- Instructions for the task
Out of the data below, copy every line with the string "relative".

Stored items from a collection
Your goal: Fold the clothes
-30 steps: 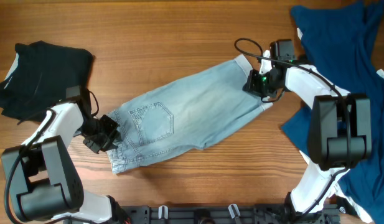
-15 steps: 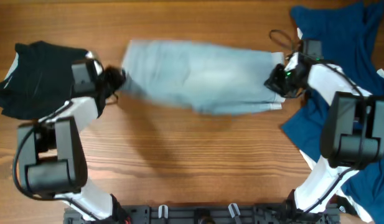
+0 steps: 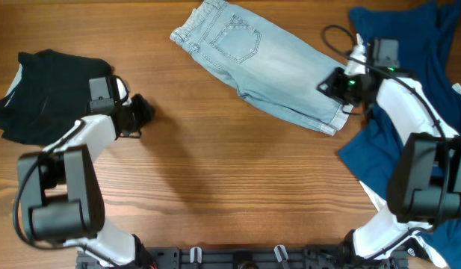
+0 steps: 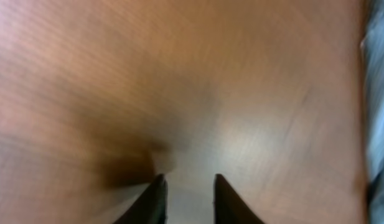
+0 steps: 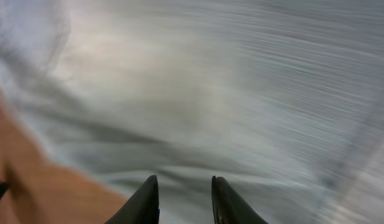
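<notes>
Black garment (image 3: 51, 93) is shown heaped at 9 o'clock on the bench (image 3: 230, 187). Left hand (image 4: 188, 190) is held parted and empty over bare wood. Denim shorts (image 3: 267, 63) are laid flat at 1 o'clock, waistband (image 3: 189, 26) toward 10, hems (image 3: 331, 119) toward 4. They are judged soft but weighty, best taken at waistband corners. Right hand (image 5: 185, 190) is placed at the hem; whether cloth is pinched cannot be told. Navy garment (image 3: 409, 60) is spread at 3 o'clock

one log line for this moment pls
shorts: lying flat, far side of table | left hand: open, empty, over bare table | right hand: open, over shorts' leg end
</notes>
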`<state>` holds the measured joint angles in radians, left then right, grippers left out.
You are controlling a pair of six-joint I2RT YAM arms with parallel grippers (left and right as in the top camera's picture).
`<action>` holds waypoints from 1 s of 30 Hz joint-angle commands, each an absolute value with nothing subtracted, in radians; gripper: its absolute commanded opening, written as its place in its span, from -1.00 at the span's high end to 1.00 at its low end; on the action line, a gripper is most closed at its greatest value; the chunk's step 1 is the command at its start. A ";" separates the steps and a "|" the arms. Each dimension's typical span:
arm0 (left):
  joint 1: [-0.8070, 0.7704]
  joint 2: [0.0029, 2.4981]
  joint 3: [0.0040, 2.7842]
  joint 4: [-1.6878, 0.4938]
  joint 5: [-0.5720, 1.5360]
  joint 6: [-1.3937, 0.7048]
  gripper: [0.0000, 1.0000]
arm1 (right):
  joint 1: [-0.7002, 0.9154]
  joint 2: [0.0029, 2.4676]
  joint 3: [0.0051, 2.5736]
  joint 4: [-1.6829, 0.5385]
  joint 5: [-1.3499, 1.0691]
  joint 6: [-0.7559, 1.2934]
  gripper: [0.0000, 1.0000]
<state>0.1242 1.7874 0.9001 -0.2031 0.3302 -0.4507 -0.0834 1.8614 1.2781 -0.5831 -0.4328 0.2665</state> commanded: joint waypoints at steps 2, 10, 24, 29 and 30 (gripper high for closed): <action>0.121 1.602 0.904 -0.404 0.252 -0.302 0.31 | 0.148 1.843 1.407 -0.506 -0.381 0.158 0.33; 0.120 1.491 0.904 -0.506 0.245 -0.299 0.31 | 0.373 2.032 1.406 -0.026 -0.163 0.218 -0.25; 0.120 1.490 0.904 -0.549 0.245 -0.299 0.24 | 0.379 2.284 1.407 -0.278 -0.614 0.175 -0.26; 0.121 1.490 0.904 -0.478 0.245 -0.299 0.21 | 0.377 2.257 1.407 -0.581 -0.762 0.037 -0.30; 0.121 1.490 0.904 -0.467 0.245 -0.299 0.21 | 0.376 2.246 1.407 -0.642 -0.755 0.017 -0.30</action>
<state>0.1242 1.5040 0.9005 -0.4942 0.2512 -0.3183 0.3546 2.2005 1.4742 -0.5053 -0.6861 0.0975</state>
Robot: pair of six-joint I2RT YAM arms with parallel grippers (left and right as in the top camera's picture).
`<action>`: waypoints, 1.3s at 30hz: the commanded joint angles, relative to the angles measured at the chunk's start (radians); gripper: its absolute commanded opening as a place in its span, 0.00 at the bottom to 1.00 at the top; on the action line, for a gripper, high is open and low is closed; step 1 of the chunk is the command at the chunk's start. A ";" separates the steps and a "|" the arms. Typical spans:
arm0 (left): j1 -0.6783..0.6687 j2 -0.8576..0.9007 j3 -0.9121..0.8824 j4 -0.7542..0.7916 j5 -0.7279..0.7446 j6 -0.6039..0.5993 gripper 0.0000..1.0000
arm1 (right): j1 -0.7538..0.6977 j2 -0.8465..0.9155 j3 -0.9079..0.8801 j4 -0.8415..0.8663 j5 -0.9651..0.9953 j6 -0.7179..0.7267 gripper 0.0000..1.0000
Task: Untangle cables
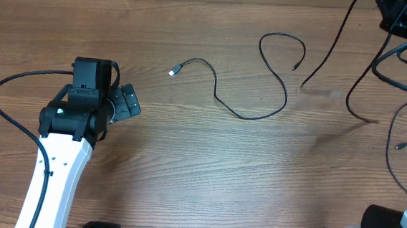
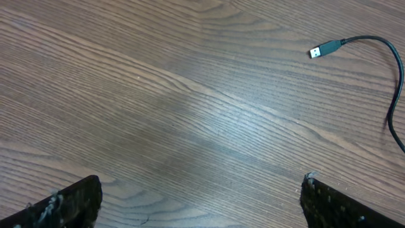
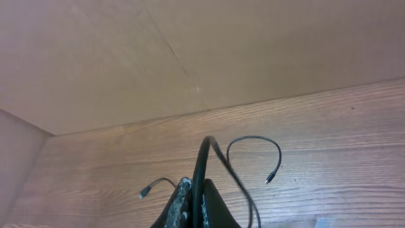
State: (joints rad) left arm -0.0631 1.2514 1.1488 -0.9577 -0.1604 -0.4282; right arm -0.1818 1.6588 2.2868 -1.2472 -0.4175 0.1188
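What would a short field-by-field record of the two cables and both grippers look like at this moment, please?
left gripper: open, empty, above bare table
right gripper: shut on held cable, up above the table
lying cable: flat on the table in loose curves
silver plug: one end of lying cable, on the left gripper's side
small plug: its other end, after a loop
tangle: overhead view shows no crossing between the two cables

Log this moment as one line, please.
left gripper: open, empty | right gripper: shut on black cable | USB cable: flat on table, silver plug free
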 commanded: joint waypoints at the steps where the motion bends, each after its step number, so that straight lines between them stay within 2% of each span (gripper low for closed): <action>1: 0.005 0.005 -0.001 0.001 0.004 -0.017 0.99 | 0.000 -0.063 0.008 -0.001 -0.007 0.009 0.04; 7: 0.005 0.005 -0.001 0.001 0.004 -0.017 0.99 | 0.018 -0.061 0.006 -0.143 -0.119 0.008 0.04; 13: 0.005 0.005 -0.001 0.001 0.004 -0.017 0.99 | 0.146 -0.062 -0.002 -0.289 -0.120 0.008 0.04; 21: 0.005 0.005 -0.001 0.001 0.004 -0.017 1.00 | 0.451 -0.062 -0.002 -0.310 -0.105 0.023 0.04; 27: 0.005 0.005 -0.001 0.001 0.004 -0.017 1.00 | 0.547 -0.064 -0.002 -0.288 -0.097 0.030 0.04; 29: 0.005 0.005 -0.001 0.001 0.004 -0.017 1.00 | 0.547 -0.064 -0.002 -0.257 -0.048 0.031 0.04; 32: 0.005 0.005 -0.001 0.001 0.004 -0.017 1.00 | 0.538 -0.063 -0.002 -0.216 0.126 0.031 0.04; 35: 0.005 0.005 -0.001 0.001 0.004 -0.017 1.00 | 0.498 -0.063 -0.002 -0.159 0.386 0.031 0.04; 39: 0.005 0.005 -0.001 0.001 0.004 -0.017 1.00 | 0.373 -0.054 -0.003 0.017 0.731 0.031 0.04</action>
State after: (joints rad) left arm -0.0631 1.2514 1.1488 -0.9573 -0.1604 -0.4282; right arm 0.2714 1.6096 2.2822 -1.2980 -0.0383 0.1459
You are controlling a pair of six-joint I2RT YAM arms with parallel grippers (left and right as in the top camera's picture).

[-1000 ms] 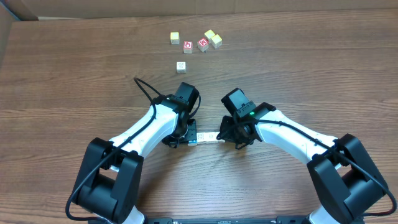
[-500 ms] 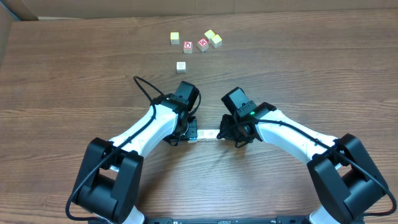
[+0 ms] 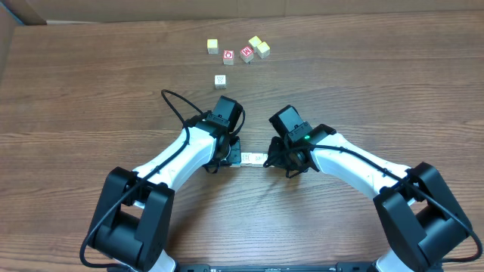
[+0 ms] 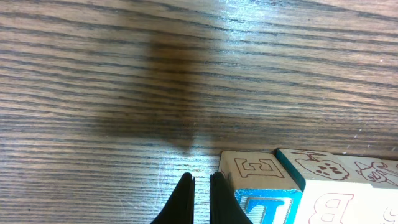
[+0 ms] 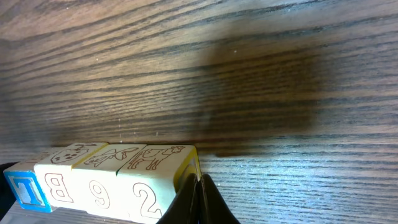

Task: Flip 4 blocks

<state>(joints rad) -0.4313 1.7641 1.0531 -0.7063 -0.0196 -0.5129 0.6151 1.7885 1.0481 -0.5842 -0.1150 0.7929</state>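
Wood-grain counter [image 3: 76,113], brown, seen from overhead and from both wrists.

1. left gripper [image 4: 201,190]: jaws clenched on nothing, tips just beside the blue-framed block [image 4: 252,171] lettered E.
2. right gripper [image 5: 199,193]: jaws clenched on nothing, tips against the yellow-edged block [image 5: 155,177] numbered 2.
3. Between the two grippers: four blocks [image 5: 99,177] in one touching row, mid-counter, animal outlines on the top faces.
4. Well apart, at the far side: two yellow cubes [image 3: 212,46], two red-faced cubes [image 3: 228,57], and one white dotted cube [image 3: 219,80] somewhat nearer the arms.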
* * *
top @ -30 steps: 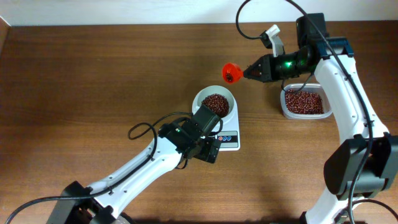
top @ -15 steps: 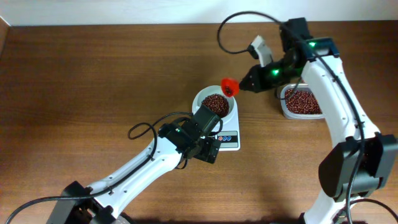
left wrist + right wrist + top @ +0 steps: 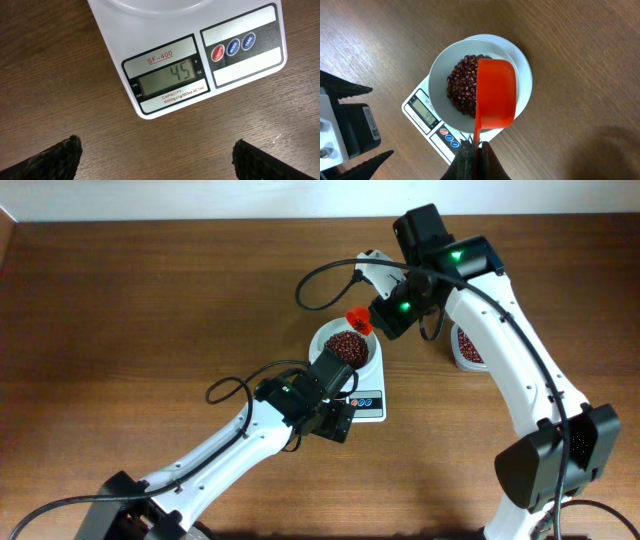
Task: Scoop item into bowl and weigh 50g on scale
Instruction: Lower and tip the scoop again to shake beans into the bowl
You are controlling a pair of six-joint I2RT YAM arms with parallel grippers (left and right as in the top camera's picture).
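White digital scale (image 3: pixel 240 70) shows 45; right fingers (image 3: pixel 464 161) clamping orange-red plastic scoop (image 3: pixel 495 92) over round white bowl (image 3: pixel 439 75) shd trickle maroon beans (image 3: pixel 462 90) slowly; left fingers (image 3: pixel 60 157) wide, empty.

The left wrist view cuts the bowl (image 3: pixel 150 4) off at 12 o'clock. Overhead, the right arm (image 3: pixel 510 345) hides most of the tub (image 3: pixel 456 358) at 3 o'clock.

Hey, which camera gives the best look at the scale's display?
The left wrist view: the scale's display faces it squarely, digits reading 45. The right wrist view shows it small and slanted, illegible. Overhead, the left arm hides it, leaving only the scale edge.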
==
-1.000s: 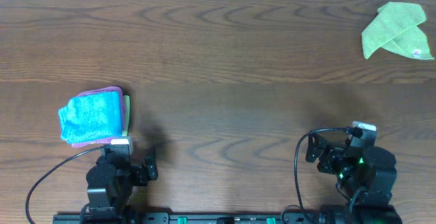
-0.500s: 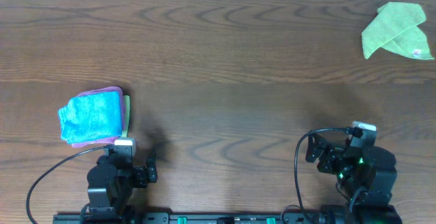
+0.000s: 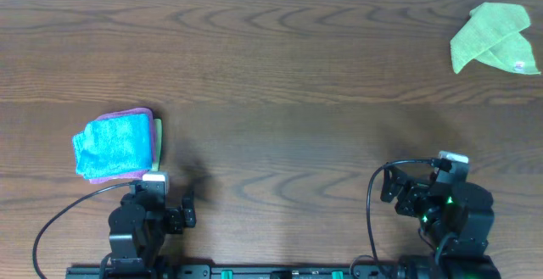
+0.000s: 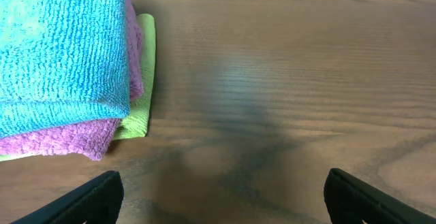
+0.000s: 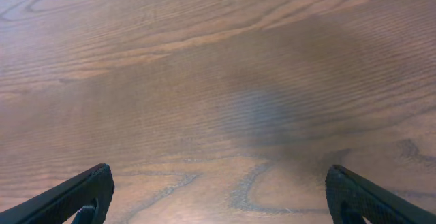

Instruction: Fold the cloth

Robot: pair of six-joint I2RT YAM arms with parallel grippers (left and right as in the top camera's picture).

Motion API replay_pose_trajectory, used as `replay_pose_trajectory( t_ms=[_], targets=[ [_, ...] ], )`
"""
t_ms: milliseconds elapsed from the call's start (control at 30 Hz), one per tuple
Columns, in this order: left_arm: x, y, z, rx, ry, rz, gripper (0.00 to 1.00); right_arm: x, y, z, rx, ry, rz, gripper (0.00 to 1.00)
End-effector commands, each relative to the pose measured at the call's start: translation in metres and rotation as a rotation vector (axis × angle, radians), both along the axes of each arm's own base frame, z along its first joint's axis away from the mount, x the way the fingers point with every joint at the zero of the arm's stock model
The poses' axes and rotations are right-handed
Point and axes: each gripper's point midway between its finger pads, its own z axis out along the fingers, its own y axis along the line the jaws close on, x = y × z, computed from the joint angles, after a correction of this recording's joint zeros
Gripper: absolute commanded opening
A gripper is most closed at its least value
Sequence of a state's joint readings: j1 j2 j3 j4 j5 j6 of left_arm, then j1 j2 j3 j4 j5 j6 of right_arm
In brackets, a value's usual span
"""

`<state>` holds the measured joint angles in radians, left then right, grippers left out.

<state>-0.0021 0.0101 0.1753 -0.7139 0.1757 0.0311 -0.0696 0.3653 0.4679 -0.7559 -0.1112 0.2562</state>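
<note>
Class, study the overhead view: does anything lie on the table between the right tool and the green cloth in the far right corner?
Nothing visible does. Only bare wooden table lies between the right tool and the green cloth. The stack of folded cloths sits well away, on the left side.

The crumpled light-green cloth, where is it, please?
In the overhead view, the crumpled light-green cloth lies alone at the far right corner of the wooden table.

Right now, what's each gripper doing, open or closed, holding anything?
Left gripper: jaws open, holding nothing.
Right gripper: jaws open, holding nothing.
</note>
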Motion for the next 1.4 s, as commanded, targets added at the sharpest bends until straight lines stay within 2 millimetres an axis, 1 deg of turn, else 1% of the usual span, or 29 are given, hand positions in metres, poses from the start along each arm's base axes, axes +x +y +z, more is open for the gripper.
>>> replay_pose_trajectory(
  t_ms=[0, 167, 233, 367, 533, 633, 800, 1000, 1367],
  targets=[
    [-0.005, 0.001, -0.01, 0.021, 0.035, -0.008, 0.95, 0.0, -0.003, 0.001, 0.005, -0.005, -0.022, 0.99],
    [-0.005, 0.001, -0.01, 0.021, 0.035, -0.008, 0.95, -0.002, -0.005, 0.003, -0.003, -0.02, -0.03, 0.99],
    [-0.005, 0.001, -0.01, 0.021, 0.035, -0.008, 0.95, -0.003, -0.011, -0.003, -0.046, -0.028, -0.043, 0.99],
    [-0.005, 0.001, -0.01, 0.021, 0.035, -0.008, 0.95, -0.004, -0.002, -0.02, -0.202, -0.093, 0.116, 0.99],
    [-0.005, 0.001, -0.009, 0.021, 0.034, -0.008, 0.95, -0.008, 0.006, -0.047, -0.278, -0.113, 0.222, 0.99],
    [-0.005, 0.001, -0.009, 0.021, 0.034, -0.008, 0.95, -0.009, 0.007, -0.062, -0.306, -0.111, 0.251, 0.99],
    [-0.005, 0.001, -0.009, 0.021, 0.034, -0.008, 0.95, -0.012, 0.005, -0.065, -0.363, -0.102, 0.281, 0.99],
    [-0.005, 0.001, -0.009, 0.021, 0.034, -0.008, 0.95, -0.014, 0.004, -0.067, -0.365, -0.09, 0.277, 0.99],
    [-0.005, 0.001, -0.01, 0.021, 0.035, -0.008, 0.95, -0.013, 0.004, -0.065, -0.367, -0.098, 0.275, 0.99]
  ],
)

- Answer
`<action>`: waypoints, 1.3s at 30hz: the commanded joint angles, relative to the angles measured at the chunk's start (radians); gripper: its absolute commanded opening as a place in its span, 0.00 at the bottom to 1.00 at the top; on the action line, for a gripper, high is open and low is closed; step 1 of the chunk is the command at the chunk's start. A ";" separates the steps and a "|" the arms. Typical spans:
End-effector commands, each relative to the pose measured at the call's start: translation in metres and rotation as a rotation vector (axis × angle, radians), both along the axes of each arm's own base frame, z along its first joint's axis away from the mount, x the way the fingers point with every joint at the zero of the arm's stock model

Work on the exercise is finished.